Abstract
As to the problems of local stereo matching methods, such as matching window selection difficulty, fuzzy disparity edges and low accuracy in weak texture regions, this paper proposes an efficient stereo matching algorithm to improve the stereo matching accuracy in these regions. First of all, we segment the stereo images and calculate the adaptive support window according to the area of each segmentation region. Second, the matching cost is computed based on the feature fusion of color and gradient, and then the initial disparity can be achieved. Finally, the ultimate matching disparity can be obtained through a series post-processing, including consistency checking, mismatch correcting, disparity refinement and so on.

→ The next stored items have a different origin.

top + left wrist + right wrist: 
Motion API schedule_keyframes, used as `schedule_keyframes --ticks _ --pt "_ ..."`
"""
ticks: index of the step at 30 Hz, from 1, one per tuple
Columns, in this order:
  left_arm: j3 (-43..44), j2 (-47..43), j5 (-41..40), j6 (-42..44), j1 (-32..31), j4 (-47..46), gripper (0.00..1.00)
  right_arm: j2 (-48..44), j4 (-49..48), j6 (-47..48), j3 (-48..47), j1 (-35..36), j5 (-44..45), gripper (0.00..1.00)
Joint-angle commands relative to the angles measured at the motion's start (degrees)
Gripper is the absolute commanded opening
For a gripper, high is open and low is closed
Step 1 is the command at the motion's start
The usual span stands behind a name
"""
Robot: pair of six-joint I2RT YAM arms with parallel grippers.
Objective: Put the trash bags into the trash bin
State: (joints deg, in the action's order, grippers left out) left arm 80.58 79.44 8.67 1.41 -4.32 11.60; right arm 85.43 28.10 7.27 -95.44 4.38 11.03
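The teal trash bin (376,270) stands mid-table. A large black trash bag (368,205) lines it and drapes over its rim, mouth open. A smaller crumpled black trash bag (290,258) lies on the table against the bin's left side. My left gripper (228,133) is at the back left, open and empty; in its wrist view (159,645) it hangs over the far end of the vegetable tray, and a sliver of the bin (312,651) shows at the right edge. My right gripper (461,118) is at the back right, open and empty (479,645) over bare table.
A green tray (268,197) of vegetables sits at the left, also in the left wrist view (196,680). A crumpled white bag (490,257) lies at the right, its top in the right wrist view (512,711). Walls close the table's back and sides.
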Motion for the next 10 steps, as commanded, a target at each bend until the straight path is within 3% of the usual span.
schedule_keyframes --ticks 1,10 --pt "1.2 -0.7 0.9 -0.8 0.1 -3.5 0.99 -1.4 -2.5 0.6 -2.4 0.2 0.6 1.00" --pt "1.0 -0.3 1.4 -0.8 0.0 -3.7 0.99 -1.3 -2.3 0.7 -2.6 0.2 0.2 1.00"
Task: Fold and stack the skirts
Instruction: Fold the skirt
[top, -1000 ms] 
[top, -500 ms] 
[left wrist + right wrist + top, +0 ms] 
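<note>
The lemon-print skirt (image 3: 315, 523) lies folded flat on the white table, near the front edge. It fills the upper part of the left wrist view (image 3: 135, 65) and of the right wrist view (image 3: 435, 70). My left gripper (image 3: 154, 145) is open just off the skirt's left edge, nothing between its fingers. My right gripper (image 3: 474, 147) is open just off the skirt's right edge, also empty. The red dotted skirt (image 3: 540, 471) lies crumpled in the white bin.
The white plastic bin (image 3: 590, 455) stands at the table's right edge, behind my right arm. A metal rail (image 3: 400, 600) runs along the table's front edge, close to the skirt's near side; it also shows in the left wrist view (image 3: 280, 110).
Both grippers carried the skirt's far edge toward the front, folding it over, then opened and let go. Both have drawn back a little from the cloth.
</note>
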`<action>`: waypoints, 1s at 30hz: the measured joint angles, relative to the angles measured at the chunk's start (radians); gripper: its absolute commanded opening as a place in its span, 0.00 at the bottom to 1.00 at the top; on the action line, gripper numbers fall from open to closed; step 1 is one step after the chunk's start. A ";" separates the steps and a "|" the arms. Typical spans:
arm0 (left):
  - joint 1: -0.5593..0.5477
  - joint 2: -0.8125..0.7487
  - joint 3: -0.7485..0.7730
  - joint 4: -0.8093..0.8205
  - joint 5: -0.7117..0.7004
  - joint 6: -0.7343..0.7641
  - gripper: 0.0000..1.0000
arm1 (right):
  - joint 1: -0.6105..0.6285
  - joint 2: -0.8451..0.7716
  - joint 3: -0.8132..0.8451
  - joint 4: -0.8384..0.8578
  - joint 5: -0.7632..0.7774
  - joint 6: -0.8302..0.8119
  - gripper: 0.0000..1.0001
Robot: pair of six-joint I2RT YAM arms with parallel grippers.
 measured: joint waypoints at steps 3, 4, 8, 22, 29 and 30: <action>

Test results of Middlebury Stereo Datasets show that the proposed algorithm is effective with high matching precision, and especially can tackle well with the weak texture and slope surfaces regions.
Introduction
Stereo matching is one of the most active research areas in computer vision, and it is widely used in three-dimensional surface modeling, 3D object recognition, vision navigation, aviation and space exploration, industrial monitoring, image-based rendering and so on. 1 The Stereo matching problem is formulated with the process of computing a disparity map through a pair of stereo images given before, and the effect of three-dimensional reconstruction is directly affected by matching results. Domestic and foreign scholars have done a lot of researches on the stereo matching in recent years. Scharstein et al. summarized and evaluated some representative stereo matching algorithms in Scharstein and Szeliski, 2 and divided them into local and global algorithms. In global stereo matching algorithm, disparity can be estimated by minimized a global optimization function through establishing data item and smooth item. Graph cut algorithms, 3 belief propagation4,5 and dynamic programming 6 are some kinds of global algorithms with good effect. Global algorithms can handle well with occluded and weak texture regions; however, complex parameters setting, tedious calculation and optimization for global energy function are time-consuming, which makes it not suitable for real-time platform application. On the contrary, in local methods, disparity in complex texture regions can be recovered quickly and efficiently, but it is difficult to select the size and shape of the support window adaptively; especially, mismatch maybe appear in the weak texture and disparity discontinuous regions, and thus match accuracy decreases in the final result.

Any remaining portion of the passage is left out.